Introduction & Objectives
Positron emission tomography/computed tomography (PET/CT) scan with 11C-choline or 68Ga-prostate-specific-membrane-antigen (PSMA) ligand is currently used to diagnose nodal recurrence of prostate cancer. However, no previous study directly compared these two tracers in men receiving salvage lymph node dissection (SLND).
Material & Methods
The study included 266 patients affected by a single nodal recurrence that were treated with SLND at eight tertiary referral centres. All patients were diagnosed with PET/CT scan using either 11C-choline (n=196; 74%) or 68Ga-PSMA ligand (n=70; 26%). The study outcomes were the following: (i) rate of negative histologic report at final pathology; (ii) concordance between site of positive imaging and location of positive nodes (iii) biochemical response (BR) defined as PSA ≤0.2 ng/ml at one month after SLND.

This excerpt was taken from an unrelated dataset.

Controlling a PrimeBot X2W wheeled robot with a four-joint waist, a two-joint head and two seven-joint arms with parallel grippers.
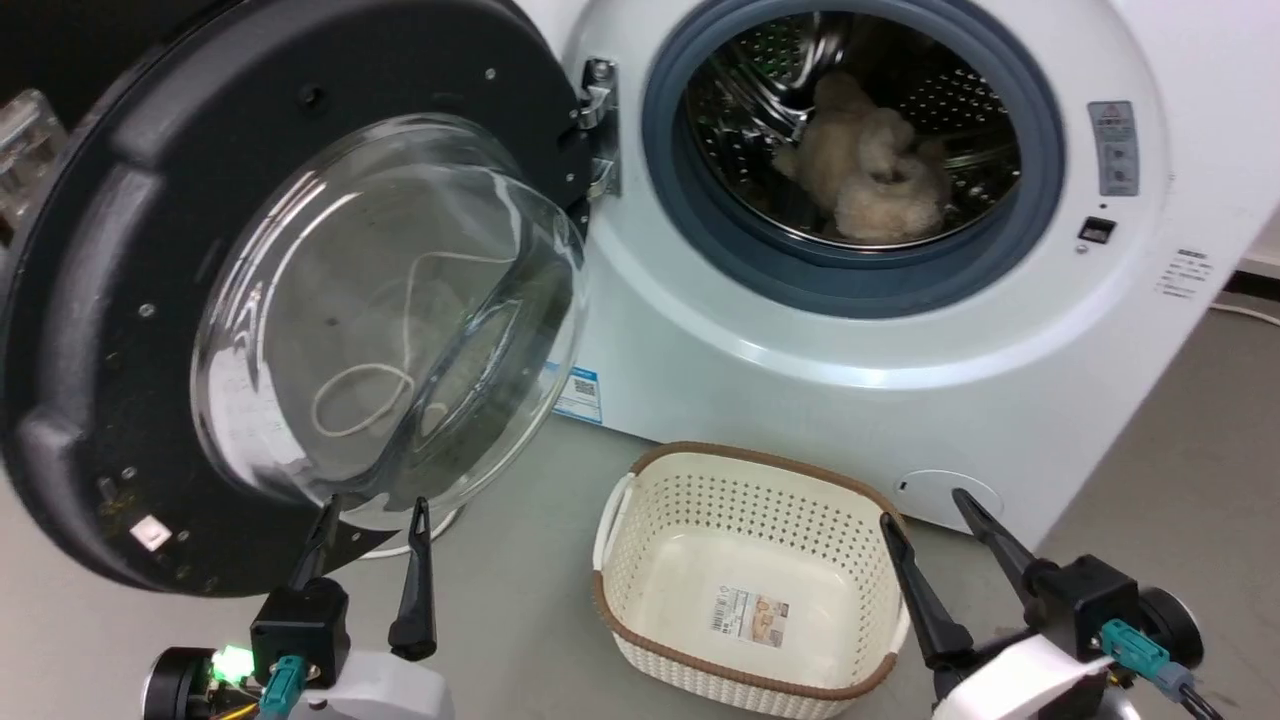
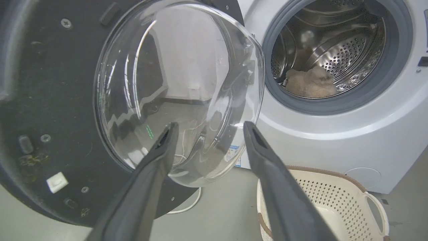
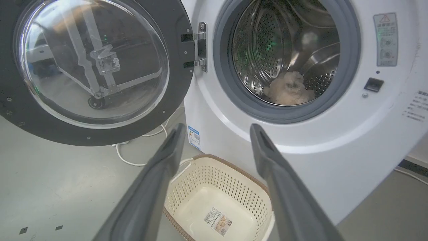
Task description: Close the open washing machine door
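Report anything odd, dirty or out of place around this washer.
Yellowish grime dots the lower inner rim of the washing machine door, which looks unclean. A white cable trails loose on the floor beneath it. Nothing else stands out.

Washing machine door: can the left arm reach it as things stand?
Probably yes: the left gripper, jaws open, points at the washing machine door with nothing between; the basket sits aside.

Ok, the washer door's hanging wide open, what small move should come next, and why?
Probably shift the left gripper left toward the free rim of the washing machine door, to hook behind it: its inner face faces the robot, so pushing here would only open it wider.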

Median PSA level at SLND was lower in patients diagnosed with PSMA-ligand (2.2 vs. 1.5 ng/ml, p=0.011). The single positive spot at pre-operative imaging was pelvic and retroperitoneal in 178 (91%) and 18 (9%) patients diagnosed with 11C-choline, versus 62 (89%) and 8 (11%) patients diagnosed with PSMA ligand (p=0.6). In the 11C-choline group, 41 out of 178 (23%) patients with a single pelvic spot received also retroperitoneal SLND, compared to 21 out of 62 (34%) patients in the PSMA group. In the 11C-choline group 12 out of 18 (67%) patients with a single retroperitoneal spot received also pelvic SLND, compared to 8 out of 8 (100%) patients in the PSMA group. The median number of lymph nodes removed was not significantly different (18 vs. 16, p=0.3). Overall, 50 (26%) patients diagnosed with 11C-choline and 19 (27%) patients diagnosed with PSMA had negative histologic report at final pathology (p=0.7), whereas 92 (47%) and 20 (30%) patients had ≥2 positive nodes, respectively (p=0.013). The concordance between site of positive imaging and location of positive nodes was not significantly different among groups (72% vs. 69%, p=0.3). 0verall, 93 (47%) and 23 (32%) patients had positive nodes outside the positive sites of PET/CT scan (p=0.013). However, when considering only patients with single positive spot in the pelvis, the rate of retroperitoneal positive nodes was not significantly different (12% vs. 14%, p=0.4). The BR rate was significantly higher in the PSMA group (33% vs. 43%, p=0.016).
In patients with a single positive spot at PET/CT scan, the rate of negative histology is not significantly different when 11C-choline or PSMA are used. Moreover, both ligands significantly underestimate the true nodal tumour burden. However, using PSMA ligand tracer, similar diagnostic results may be achieved at lower PSA level. Overall, our data suggest the need for extensive salvage therapies whenever SLND is indicated, regardless of the tracer used at PET/CT.